A sadness gripped me so deep my lungs seemed to fight for air. "Why would he do that?"
His body went rigid. Then he turned back to face me, his eyes blazing with old pain and fresh rage.
"Frank said I'd been acting up, getting drunk and into bar fights, sleeping around. That I was a useless mess." His hands clenched into fists so tightly his knuckles went white. "So, he hired her to settle me down."
My stomach dropped, and I covered my mouth. "Oh my God."
"Hannah kept sobbing, saying she hadn't meant to fall in love with me, but she had. That her love was real." His voice cracked. "I thought she was the one. That she loved me. But it was all bullshit."
I could barely breathe. The cruelty of it made me sick. "What did you do?"

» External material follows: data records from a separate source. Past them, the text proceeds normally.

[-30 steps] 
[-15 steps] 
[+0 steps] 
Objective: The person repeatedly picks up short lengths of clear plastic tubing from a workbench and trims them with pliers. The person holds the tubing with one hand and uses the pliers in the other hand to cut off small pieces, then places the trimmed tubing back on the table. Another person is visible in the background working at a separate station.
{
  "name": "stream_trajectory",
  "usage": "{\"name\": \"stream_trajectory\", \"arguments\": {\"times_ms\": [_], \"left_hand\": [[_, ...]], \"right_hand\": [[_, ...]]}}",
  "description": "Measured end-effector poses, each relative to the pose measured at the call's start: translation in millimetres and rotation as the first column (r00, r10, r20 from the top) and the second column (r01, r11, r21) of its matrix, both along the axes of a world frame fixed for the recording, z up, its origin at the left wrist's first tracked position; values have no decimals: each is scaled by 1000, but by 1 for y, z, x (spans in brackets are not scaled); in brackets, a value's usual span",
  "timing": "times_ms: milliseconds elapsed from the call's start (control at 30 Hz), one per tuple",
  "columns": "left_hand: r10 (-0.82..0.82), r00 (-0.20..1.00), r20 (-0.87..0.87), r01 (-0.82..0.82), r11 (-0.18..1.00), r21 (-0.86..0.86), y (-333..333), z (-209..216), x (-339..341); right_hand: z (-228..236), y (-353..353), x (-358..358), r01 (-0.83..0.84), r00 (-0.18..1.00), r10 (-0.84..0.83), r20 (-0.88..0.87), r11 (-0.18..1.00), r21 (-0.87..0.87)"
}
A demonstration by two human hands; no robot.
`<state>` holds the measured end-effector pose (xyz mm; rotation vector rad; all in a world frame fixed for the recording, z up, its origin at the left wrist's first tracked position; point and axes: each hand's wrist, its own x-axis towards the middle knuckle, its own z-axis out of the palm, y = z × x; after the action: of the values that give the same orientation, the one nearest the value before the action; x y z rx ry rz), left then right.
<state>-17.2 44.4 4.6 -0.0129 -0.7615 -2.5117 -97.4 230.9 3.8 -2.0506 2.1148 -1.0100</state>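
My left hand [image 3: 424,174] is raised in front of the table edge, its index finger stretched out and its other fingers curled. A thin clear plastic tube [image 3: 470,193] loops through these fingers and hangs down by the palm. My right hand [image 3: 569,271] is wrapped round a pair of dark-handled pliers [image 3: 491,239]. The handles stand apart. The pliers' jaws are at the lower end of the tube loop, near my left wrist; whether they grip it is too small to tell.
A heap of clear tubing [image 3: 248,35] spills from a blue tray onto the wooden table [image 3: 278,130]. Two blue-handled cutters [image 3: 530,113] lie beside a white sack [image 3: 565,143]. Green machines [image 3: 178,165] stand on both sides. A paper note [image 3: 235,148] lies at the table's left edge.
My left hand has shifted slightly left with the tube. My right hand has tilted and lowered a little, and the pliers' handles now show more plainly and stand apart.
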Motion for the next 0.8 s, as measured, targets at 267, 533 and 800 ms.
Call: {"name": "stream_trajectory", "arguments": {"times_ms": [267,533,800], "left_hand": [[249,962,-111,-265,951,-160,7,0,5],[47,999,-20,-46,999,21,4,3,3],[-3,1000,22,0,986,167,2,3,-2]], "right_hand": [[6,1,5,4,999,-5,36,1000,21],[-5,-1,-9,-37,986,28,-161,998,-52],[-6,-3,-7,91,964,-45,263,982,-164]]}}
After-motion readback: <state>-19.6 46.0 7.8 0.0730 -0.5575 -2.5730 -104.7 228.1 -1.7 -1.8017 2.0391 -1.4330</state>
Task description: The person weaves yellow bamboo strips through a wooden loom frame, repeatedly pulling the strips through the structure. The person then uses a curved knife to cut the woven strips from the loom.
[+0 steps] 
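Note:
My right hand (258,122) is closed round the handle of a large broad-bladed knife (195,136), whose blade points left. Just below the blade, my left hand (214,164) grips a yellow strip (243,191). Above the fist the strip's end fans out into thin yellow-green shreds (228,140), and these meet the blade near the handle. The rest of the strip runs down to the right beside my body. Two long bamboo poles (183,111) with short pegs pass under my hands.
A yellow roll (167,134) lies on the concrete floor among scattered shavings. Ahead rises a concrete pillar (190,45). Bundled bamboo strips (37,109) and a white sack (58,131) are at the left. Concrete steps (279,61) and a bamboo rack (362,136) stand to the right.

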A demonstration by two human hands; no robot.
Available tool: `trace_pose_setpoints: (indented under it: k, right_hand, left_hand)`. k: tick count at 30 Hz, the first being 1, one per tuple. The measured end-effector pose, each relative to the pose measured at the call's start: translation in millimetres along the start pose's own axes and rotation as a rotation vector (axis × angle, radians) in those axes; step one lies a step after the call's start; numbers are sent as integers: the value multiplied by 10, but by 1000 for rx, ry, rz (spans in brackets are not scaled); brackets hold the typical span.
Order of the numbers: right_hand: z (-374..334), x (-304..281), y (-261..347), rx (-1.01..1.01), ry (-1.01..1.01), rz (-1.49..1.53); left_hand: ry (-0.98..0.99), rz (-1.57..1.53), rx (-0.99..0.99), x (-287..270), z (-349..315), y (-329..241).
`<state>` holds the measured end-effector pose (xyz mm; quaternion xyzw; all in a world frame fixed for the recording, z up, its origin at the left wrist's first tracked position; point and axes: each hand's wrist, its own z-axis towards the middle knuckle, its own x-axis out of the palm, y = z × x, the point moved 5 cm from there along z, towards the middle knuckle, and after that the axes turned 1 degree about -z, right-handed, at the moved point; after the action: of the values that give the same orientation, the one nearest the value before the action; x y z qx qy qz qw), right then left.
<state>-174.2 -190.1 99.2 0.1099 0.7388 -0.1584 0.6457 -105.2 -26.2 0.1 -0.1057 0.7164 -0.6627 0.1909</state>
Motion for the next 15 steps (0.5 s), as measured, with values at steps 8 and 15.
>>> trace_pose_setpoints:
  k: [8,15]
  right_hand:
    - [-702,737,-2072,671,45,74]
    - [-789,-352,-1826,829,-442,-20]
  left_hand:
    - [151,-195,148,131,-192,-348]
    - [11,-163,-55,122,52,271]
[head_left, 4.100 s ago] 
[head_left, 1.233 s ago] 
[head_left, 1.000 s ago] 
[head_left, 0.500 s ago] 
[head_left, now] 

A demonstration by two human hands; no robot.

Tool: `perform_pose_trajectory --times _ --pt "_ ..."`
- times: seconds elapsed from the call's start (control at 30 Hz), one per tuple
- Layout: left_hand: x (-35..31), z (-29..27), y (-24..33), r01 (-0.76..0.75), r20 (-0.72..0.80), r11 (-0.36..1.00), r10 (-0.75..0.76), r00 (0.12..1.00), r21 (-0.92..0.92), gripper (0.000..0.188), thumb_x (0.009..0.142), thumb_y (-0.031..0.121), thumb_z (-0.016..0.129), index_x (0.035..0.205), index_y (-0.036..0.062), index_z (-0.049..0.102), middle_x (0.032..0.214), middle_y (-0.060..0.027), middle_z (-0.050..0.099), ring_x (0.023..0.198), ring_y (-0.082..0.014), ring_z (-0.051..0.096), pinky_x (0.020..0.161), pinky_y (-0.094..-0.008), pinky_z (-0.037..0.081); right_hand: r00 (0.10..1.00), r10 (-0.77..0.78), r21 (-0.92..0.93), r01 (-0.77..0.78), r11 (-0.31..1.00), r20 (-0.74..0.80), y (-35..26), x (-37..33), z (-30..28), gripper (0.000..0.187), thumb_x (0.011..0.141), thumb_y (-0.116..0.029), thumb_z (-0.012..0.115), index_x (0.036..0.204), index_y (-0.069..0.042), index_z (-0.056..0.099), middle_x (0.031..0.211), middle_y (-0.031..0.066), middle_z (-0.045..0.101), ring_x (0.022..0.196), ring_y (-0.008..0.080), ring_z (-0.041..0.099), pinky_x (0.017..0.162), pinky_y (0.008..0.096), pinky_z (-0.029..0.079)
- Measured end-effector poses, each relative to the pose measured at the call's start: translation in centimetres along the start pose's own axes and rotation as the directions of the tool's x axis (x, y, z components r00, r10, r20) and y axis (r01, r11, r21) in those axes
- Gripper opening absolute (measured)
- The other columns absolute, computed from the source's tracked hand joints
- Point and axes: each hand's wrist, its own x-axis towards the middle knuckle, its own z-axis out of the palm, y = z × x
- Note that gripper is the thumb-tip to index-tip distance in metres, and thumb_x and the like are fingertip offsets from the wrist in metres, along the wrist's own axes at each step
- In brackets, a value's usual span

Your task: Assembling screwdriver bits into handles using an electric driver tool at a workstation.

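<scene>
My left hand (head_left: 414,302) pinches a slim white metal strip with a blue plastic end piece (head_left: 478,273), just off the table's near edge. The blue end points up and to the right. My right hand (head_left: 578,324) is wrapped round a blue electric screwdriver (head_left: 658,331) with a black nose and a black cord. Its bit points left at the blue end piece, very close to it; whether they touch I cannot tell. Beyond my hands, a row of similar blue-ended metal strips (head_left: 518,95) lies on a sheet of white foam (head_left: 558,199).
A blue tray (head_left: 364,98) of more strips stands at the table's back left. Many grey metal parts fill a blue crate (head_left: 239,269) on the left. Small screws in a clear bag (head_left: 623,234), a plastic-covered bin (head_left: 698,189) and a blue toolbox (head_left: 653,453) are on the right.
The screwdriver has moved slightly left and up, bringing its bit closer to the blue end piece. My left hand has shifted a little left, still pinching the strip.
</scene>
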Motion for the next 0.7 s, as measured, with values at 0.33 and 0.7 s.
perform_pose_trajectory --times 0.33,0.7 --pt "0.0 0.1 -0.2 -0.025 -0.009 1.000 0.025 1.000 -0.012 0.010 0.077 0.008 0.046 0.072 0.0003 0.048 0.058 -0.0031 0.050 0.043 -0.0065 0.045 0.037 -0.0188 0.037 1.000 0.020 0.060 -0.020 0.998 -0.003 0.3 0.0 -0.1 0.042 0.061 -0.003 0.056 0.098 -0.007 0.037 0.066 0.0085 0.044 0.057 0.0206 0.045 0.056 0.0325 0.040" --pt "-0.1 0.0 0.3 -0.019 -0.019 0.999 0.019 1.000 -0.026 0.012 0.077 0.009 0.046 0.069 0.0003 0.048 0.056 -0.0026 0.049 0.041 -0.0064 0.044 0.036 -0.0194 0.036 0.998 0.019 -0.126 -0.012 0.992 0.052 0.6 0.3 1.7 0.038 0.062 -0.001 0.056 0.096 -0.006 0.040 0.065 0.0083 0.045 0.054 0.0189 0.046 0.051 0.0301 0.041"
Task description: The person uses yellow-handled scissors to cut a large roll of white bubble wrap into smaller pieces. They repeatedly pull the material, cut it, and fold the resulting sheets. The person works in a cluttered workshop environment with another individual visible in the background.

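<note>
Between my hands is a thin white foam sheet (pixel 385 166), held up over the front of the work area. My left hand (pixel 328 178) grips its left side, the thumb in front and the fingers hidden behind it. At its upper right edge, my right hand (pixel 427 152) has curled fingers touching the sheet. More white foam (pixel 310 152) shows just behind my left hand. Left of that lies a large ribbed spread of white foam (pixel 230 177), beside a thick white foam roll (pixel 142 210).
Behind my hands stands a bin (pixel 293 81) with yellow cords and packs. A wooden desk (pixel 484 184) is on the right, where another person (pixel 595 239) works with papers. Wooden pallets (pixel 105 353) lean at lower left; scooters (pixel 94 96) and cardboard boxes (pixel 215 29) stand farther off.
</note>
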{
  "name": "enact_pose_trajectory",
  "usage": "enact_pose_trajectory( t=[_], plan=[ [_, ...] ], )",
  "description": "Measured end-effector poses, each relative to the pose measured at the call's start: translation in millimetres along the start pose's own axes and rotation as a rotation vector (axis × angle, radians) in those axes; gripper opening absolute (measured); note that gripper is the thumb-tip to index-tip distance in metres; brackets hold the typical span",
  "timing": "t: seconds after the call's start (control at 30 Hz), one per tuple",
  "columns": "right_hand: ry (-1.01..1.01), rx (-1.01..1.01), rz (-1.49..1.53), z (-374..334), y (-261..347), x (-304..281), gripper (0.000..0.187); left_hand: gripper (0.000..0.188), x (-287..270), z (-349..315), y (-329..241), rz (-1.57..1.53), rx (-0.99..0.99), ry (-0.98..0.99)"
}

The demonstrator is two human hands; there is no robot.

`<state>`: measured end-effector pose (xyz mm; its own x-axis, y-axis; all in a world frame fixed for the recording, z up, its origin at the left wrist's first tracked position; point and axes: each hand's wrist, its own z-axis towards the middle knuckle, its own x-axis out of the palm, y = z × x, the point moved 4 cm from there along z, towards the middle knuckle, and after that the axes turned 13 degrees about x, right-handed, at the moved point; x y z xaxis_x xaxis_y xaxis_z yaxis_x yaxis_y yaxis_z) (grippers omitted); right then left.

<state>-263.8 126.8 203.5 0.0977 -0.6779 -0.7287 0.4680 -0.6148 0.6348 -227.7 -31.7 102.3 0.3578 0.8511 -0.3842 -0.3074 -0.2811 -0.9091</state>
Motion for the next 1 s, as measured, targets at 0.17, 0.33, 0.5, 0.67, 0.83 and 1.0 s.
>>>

"I lost it." His jaw clenched so hard it shook. "I attacked Frank, and we fought hard, trying to kill each other. I broke two of his ribs."
"Good," I whispered. "He deserved it."
"I was this close to wrapping my hands around his neck and ending him." Mitch held his thumb and finger an inch apart. "This close."
I wanted to kill Frank myself. With my bare hands. "You were the better man, Mitch. You still are."
He looked at me, blinking, as if trying to process what I'd said. Like maybe no one had ever told him that before.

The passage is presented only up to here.